De compassion, aucun de ces paysants n'aurait l'idee d'en eprouver pour cette homme qui fut leur maitre mais sut aussi les proteger, les aider dans l'infortune et accompagner leur vie non sans bonte, les exploitant moins qu'il n'est coutume. Car ceux qui exercent le pouvoir ne sont plus consideres comme des humains, de par leur puissance ils appartiennent a l'univers des dieux. Et qui aurait pitie des dieux?

Suddenly I am seized by fear and foreboding: what does Kenize Mourad, raised and educated in France-egalite, know about divine kingship of the feudal society? In her first chapter she discusses frankly her emotions: anger at the family for not having notified her earlier of her father's critical condition, grudges at her brothers for having been brothers (and thus more important in her father's eyes), at her father for -- as yet we do not know what.

But do we -- do I -- want to know?

Mme Mourad sounds like a modern French woman: confident, proud, and prepared to bare her emotional entrails which she is convinced are important and deserving of universal knowing. (Georges Sand comes to mind).
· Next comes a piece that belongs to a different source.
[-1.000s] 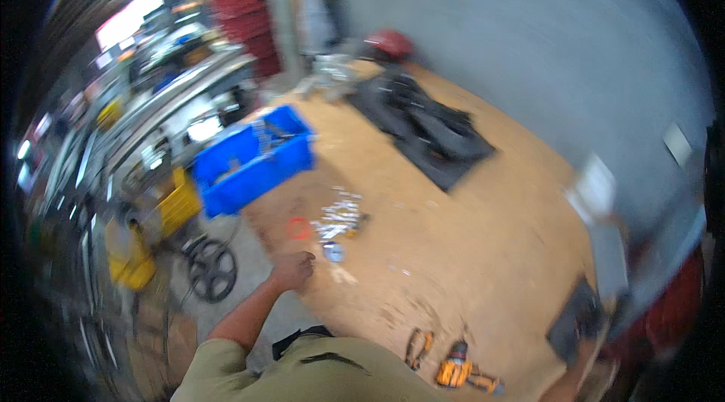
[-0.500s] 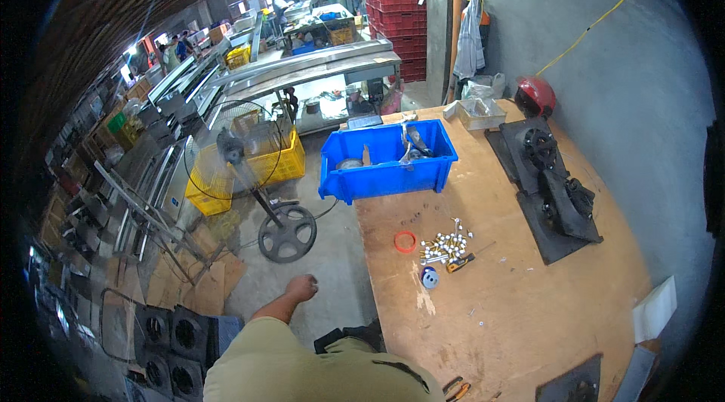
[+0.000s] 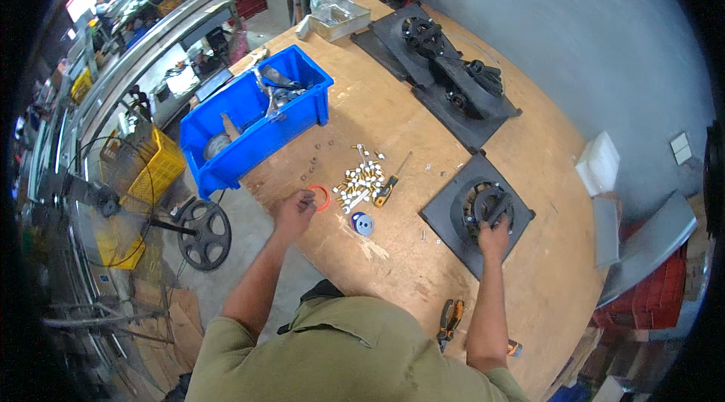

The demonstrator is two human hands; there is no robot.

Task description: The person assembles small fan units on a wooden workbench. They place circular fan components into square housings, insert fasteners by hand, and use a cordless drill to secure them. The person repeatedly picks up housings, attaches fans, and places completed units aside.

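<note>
Left hand, left edge of table: fingers curled, grip unclear | right hand on black plate, likely steadying: pinch unclear

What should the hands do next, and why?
Maybe the left hand could pick up the red ring. Its fingertips are right by the ring's edge, though I can't tell if they touch, and the right hand is busy at the black part.
</note>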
Modern French women are no doubt interesting in their own right; but there seems to be just one way of being a modern French woman, and we already know what that is... More importantly, can one expect them to tell us anything truly insightful about the lives and minds of real kings and princes of another time and place, even if they should be their own flesh and blood?

I will read on Kenize Mourad, but gingerly and with trepidation. I have already heard everything westerners -- especially women westerners -- have had to say about Indian divine kingship, religion, love and family relationships, and I am sure I do not want to read it yet again.

*

This is just the gist of my misunderstanding with Angelica, too. I had told her that the emotions and the inner states of knights are a closed book to pretty much everyone knights ever meet in the modern world. She did not believe me: "If you behave in a certain way, she says, people will always understand it". But then -- how could she possibly know?

Akhila has known me longer and closer; she is also older and more perceptive: "I don't get you", she says with a winning smile. That, of course, is what one aims to achieve: since to be known is to be available: to be scrutable is to be common.


1 Lewis was a so-called Orientalist, and long dead and forgotten before that term was thrown into opprobrium. In fact, the fortunes of his art revived suddenly in the 1970's, just about the time when the infamous essay by Edward Said was being hatched; from nothing his works quite suddenly began to command seven figure prices. (Indeed, was Said perhaps responding to Lewis's reviving fame?) I'd like to read more about how Lewis was revived. Anyone can recommend a book?

2 To this day the most popular style of pottery decoration in Morocco is a kind of homw-grown variation on Imari. Is this the case across the Arab world?

3 Le Jardin de Badalpour, not, apparently, available in English, though, like the Kawabata-Mishima letters, you could read it in half a dozen other European languages any day of the week.